ACTIVITY:
Listed below are entries; give the number of lines among them that include "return", and only that number.

━━━━━━━━━━━━━━━━━━━━

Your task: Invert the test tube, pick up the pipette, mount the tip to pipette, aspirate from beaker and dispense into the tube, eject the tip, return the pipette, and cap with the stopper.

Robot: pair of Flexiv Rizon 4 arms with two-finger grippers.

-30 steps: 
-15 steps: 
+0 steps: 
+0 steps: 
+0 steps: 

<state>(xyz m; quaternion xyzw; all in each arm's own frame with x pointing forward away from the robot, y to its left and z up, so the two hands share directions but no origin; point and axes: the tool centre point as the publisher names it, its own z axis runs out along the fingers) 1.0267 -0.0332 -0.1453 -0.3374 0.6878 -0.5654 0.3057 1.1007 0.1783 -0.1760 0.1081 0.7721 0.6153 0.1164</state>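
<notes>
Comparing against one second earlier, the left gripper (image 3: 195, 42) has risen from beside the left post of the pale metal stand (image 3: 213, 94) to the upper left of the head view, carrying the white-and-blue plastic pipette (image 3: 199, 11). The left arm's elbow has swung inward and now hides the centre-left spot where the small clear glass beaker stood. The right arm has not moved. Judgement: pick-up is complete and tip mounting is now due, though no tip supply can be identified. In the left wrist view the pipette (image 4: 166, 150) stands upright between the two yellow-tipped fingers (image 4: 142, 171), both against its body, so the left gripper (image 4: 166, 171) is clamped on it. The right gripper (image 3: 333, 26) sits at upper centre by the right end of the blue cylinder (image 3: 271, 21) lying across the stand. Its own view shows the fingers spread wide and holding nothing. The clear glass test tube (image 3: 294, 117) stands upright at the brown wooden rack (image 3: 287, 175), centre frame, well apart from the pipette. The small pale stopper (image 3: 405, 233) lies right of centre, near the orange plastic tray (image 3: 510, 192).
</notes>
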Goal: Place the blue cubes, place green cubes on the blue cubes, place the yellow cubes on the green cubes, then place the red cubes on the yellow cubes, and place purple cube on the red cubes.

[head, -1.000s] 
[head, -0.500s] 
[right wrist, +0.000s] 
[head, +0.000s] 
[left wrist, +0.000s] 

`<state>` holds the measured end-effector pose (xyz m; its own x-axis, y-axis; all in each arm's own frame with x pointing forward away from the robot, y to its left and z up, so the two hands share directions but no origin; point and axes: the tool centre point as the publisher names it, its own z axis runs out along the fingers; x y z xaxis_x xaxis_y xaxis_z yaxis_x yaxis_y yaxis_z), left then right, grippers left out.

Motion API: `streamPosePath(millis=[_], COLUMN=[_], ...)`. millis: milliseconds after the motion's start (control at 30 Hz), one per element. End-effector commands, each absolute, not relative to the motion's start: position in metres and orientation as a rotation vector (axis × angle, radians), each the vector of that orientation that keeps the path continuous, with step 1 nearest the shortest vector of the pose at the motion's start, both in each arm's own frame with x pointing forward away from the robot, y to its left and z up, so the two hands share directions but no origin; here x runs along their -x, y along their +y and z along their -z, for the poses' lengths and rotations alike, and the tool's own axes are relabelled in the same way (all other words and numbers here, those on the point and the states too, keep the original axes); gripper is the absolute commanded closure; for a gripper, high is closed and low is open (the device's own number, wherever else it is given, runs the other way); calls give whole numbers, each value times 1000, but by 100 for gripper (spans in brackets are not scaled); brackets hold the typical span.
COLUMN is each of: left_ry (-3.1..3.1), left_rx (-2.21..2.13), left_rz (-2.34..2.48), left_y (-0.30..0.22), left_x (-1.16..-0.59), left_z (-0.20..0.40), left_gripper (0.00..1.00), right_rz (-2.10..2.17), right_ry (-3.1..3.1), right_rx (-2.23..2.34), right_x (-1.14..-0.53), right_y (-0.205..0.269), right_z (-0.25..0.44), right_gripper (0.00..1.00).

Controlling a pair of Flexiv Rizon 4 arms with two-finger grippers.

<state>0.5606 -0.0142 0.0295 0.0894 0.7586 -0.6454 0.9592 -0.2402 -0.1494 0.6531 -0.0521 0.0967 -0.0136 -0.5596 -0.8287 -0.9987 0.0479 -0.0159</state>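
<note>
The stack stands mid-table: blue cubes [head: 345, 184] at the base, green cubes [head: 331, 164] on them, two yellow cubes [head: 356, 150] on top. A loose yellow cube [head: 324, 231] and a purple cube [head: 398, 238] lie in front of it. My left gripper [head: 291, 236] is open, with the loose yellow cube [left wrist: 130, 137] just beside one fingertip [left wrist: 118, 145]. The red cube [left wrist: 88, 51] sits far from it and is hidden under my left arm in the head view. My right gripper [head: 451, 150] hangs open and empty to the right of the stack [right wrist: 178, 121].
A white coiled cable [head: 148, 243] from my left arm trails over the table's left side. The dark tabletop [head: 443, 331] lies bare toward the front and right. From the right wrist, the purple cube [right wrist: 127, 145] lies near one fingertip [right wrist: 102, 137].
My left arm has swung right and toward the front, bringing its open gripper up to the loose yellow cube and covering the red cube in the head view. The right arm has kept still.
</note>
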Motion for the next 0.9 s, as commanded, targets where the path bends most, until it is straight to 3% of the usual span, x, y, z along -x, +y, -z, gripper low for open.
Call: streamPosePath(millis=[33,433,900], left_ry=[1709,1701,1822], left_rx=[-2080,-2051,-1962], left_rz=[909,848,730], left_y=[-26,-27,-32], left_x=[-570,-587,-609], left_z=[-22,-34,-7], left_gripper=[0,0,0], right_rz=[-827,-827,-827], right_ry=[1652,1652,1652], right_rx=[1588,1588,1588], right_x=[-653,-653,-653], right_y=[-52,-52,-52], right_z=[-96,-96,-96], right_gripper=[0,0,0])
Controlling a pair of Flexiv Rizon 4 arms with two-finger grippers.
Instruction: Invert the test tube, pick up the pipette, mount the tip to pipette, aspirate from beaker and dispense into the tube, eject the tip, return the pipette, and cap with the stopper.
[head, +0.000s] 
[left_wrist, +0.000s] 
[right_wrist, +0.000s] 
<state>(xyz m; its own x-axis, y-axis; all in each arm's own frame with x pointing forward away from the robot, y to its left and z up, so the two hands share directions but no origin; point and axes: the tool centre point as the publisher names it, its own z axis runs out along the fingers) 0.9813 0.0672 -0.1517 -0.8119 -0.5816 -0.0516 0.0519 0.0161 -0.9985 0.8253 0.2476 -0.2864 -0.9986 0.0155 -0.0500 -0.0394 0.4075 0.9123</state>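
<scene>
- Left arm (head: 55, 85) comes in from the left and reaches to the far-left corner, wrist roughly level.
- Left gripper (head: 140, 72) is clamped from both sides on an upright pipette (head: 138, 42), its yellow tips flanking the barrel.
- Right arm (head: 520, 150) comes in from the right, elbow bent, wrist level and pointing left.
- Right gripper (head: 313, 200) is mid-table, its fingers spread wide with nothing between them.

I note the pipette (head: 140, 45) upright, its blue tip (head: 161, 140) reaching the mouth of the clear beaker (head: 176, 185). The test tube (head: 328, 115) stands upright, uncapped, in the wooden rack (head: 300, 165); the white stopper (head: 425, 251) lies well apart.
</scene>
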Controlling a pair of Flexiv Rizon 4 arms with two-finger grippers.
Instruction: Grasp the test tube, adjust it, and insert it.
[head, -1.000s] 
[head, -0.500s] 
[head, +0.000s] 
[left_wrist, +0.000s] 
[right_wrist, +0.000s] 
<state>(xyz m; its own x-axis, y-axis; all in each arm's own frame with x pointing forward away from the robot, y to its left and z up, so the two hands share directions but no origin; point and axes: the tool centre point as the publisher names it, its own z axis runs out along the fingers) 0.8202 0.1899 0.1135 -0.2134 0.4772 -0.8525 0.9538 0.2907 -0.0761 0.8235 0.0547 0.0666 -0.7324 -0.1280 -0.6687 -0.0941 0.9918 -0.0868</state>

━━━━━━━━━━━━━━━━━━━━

WRITTEN SOLUTION:
2